# (newbie) DEN - GPK sleeper 1 zone?



## dvdapex (Sep 26, 2011)

Topic should be "(newbie) DEN - GPK sleeper 1 zone?"

I've never been on a long-distance train trip. I would like to take my kids (~6 and ~10) on a trip next Summer.

Option 1:

My current plans are to ride from Chicago - Glacier National Park. Stay at Glacier National Park for a few days and then go from Glacier National Park to Portland (then fly to Dallas to meet family and then fly home from there).

Option 2:

One other consideration is flying into Denver and seeing the sites around there and then going from Denver - Glacier National Park by way of CZ, CS and EB. Stay at Glacier National Park a few days and then take the EB home to Chicago.

Either option, I'd be using AGR and getting a family bedroom. It's my understanding that Option 1 would cost a total of 50,000 AMG points (30,000 for the two-zone Chicago - GPK sleeper and 20,000 for the one-zone GPK - PBX).

Would Option 2 also be 50,000 AMG points? Is Denver - GPK considered 1 Zone even though you use 3 different trains?

Another question: is option 2 crazy for someone travelling with kids?


----------



## PA Traveler (Sep 26, 2011)

I'm new to the points question. I just bought my first ones over the weekend and will be calling Amtrak within the next day or two to set up a trip using points from Pittsburgh to Flagstaff and back next June.

I can speak to the trip from Chicago to Portland on the EB, stopping in Glacier National Park, having just done that last year. That was a very nice, relaxing trip. We went to Seattle, not Portland, but it's basically the same trip. You certainly know your kids better to speak to how they would handle it at those ages, but the first trip sounds more manageable to me with a couple of kids. I would think that at those ages, they would enjoy the train trip very much, particularly if you have a few things along to help with some possible boredom.

Good luck.


----------



## the_traveler (Sep 26, 2011)

Yes, both would be 50,000 points in total.

While the family bedroom does have 4 beds, be aware that 2 of them are "child sized" (meaning under 4'9" long)! So if either child is taller than that, the bed will be too short for them!

Also the code for Portland is PDX, not PBX. Also the program is AGR, not AMG.


----------



## dvdapex (Sep 27, 2011)

the_traveler said:


> Yes, both would be 50,000 points in total.
> 
> While the family bedroom does have 4 beds, be aware that 2 of them are "child sized" (meaning under 4'9" long)! So if either child is taller than that, the bed will be too short for them!
> 
> Also the code for Portland is PDX, not PBX. Also the program is AGR, not AMG.



Yeah, I'll have to measure the oldest before I book.

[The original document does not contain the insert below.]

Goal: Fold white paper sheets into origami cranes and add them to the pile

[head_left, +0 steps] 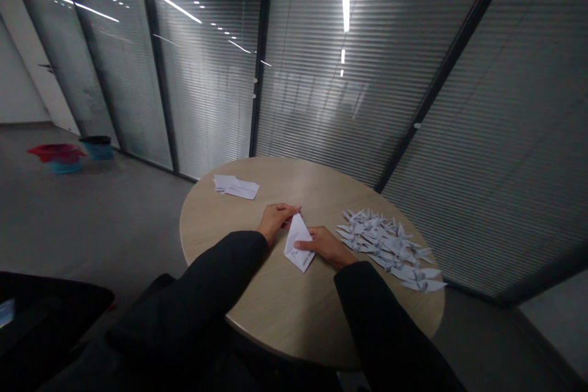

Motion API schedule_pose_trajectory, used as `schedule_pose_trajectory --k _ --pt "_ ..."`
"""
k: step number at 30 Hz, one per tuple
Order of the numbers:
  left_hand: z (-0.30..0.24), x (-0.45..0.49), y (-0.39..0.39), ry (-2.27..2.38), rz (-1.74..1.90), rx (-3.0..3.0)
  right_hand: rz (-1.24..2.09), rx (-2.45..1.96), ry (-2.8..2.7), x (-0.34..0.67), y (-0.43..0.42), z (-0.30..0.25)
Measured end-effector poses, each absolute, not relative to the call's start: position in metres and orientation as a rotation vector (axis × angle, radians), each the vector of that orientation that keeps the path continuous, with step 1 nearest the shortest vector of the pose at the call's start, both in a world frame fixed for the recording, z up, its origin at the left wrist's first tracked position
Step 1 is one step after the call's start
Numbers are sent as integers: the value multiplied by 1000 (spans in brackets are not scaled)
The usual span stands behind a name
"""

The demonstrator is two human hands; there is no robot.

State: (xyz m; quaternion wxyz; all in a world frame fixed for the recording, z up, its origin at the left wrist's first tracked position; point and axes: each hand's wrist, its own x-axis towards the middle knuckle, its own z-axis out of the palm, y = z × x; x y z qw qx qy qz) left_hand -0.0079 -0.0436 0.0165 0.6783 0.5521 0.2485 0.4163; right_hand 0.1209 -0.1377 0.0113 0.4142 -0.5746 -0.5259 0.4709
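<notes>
A white folded paper (297, 246) lies on the round wooden table (275, 312), shaped like a kite with its point away from me. My left hand (274, 220) rests at its upper left, fingers curled with the fingertips pressing the paper's tip. My right hand (325, 244) lies on its right side, thumb pressing the sheet flat. Both sleeves are black.
A small stack of white sheets (236, 186) lies at the table's far left. Several folded paper cranes (388, 246) are spread along the right edge. Glass walls with blinds stand behind. Red and blue basins (64, 155) sit on the floor at far left.
</notes>
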Motion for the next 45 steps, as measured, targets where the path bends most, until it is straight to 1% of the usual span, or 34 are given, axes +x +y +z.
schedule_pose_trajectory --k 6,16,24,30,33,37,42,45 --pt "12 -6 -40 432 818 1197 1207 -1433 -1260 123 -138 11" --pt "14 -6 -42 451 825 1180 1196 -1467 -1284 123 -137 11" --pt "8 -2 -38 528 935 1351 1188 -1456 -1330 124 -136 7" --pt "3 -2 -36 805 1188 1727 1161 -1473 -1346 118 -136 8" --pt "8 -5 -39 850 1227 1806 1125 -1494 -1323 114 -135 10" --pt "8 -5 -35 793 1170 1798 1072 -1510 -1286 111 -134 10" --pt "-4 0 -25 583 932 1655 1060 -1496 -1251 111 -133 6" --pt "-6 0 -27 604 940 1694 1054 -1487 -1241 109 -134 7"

I got AGR right once at least. 

Thanks for confirming the points on the multi-train trip. I think I'll stick with the first option.


----------



## abcnews (Sep 27, 2011)

Wait a minute....

If you fly into Denver, spend some time there - then catch the Westbound CZ to connect with the Northbound CS in Sacramento, and then change trains in Portland to continue on to Glacier (final destination). That is only one zone - 20,000 points. I just did this in December 2010 and it was one zone / BR 20,000. Included all 3 trains. What a nice ride it was too... You also get a ten hour layover in Sacramento between the CZ and the CS - which is nice, plenty to do there...

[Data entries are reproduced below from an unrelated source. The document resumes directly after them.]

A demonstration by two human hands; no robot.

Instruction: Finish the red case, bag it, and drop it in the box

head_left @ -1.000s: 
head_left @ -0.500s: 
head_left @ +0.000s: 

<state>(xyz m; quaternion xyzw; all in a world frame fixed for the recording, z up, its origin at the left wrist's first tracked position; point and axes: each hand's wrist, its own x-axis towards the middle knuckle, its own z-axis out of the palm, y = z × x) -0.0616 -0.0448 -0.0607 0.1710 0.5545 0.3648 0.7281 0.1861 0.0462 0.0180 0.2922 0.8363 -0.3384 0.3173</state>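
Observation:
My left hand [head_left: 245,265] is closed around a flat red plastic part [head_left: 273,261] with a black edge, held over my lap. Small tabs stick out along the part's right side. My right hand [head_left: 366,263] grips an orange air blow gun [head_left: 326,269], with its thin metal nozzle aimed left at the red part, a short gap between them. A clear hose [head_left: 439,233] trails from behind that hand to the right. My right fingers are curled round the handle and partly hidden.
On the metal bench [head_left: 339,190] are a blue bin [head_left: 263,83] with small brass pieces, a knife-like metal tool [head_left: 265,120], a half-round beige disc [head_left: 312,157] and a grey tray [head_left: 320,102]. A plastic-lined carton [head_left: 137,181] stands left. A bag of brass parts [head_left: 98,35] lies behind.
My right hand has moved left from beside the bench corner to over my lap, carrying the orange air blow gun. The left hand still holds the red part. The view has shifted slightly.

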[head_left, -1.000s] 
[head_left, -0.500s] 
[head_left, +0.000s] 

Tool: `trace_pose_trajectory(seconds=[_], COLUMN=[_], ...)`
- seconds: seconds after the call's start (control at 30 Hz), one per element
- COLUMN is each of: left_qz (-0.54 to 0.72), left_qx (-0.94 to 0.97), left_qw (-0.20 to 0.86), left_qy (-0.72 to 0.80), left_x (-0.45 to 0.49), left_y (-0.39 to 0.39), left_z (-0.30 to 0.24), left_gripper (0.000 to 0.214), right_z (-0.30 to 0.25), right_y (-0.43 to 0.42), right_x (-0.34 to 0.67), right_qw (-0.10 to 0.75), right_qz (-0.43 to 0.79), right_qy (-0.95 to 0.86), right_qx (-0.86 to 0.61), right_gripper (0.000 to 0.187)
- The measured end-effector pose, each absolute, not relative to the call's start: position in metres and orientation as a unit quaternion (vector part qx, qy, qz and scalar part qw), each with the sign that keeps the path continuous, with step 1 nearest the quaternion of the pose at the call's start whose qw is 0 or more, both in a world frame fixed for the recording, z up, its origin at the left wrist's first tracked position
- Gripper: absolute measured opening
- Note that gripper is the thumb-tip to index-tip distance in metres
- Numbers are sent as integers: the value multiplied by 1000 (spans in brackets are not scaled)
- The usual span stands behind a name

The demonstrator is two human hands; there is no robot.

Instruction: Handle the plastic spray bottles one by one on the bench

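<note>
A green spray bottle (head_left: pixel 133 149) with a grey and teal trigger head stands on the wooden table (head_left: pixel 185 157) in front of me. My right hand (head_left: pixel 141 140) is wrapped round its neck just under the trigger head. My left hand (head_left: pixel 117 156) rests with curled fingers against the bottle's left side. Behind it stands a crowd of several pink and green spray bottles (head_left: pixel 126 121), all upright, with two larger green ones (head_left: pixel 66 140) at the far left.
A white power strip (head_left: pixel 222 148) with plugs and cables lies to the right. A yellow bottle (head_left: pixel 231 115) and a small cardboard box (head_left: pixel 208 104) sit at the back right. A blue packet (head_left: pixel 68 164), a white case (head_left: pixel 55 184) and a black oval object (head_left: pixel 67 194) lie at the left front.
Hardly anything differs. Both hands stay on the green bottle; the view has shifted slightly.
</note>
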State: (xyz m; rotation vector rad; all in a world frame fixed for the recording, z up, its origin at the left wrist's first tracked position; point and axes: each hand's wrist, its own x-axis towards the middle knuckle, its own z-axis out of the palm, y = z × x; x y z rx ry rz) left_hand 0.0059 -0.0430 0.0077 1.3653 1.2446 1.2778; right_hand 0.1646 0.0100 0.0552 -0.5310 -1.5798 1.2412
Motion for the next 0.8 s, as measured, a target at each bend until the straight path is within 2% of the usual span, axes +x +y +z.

Unless I have it wrong about your plan....


----------



## abcnews (Sep 27, 2011)

I see - "then return home for Glacier to Chicago."

Just go coach (day trip) to Wolf Point, MT and at Wolf Point have a new AGR ticket to Chicago in a Family Room (20,000 / one zone). So 4 coach tickets plus a one zone BR award will get you home to Chicago. Total for that and the Denver to Glacier would be 40,000 points (plus the coach fares from Glacier to Wolf Pt.).


----------



## dvdapex (Sep 27, 2011)

Thanks everyone for the assistance. Based on the flight I just booked (using British Airways miles on AA), we're going to do Chicago - Glacier, Glacier - Portland this year.

In 2013 we're going to try flying to Colorado Springs visiting there then taking the train from Denver CZ, CS and EB back to Chicago (with no stop in Glacier). That should be 2 zone and with a family room, 30,000 points, right?


----------



## the_traveler (Sep 28, 2011)

abcnews said:


> I see - "then return home for Glacier to Chicago."
> 
> Just go coach (day trip) to Wolf Point, MT


Yes, it is a "day trip - actually 2 "day trips" with a night in the middle!


----------



## Tumbleweed (Oct 2, 2011)

dvdapex said:


> Thanks everyone for the assistance. Based on the flight I just booked (using British Airways miles on AA), we're going to do Chicago - Glacier, Glacier - Portland this year.
> 
> In 2013 we're going to try flying to Colorado Springs visiting there then taking the train from Denver CZ, CS and EB back to Chicago (with no stop in Glacier). That should be 2 zone and with a family room, 30,000 points, right?


I don't think you could do a 2 zone AGR from DEN-CHI via CZ-CS-EB,as the CZ goes directly to CHI from DEN.....but it would only be a one zone....

Or perhaps you could book a one zone AGR BR DEN-OLF and then another one zone BR OLF-CHI...but that would be 20,000 points each for a total of 40,000 points


----------



## fairviewroad (Oct 3, 2011)

the_traveler said:


> abcnews said:
> 
> 
> > I see - "then return home for Glacier to Chicago."
> ...


The "day trip" refers to the OP's suggestion of heading from GPK to Chicago. Thus, the GPK to WPT

portion is indeed a day trip....or would have been, but the OP appears to have made a different arrangement.


----------



## the_traveler (Oct 3, 2011)

fairviewroad said:


> the_traveler said:
> 
> 
> > abcnews said:
> ...


You're correct, but IIRC the fare from GPK to WPT is something like $80+ for *EACH PERSON*!



That might be worth spending the extra points!


----------